Top of DATA UNDER STUDY
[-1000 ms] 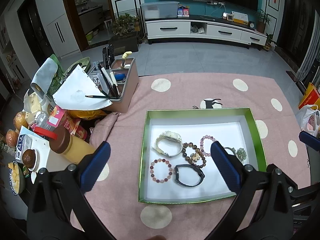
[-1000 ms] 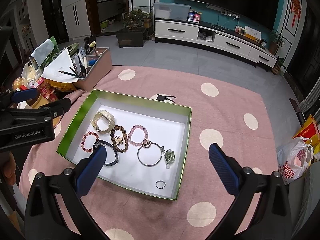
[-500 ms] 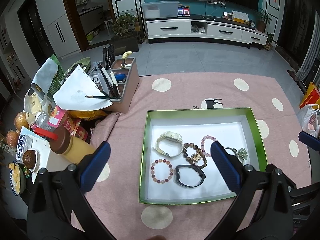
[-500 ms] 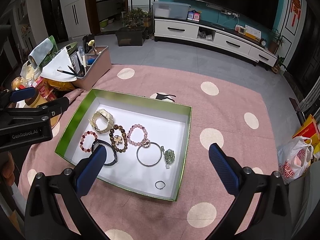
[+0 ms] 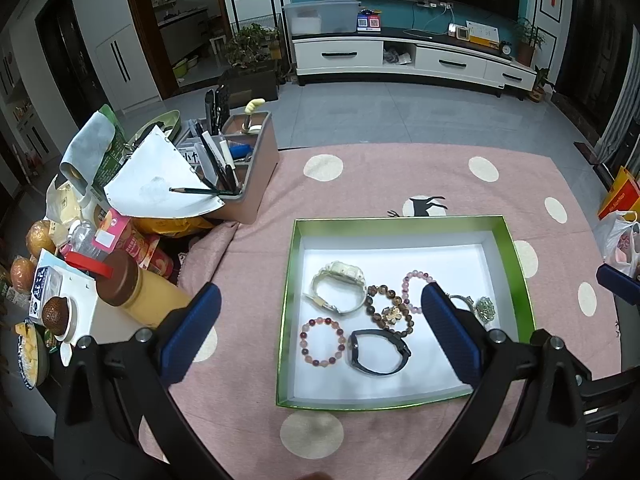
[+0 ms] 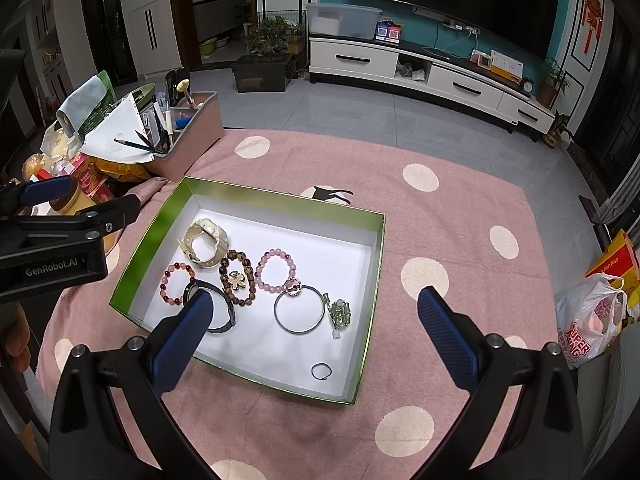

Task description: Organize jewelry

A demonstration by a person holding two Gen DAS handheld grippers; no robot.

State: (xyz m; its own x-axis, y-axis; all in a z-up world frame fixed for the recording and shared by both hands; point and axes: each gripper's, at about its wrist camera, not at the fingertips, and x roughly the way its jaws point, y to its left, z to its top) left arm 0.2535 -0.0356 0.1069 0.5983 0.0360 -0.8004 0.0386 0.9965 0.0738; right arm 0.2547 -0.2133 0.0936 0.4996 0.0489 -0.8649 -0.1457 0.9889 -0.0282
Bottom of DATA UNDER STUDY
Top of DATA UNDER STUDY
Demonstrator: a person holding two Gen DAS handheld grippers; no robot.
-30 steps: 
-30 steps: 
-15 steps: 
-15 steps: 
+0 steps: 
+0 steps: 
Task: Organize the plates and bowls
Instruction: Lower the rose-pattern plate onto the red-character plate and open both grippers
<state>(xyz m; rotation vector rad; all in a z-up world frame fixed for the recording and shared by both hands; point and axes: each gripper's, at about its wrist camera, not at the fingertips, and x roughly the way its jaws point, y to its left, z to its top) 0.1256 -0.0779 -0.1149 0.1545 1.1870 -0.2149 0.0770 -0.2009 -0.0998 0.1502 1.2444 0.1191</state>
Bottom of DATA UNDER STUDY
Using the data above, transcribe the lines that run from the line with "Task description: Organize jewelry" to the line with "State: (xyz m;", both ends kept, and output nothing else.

Task description: Organize jewelry

A demonstration by a person holding two Gen DAS handheld grippers; no robot.

State: (xyz m; its own x-axis, y-axis; all in a z-up world frame fixed for the recording and shared by both hands; point and axes: each gripper's, at about its wrist camera, not at the fingertips, and x roughly the way its jaws point, y to its left, z to its top) left arm 0.2535 -0.0356 0.1069 0.5983 0.0360 -0.8004 0.0386 0.9965 0.0738; right arm 0.2547 -0.2133 0.0936 0.4996 0.0489 -0.8649 -0.1457 0.9889 -0.0282

With the answer given, the exercise is complete.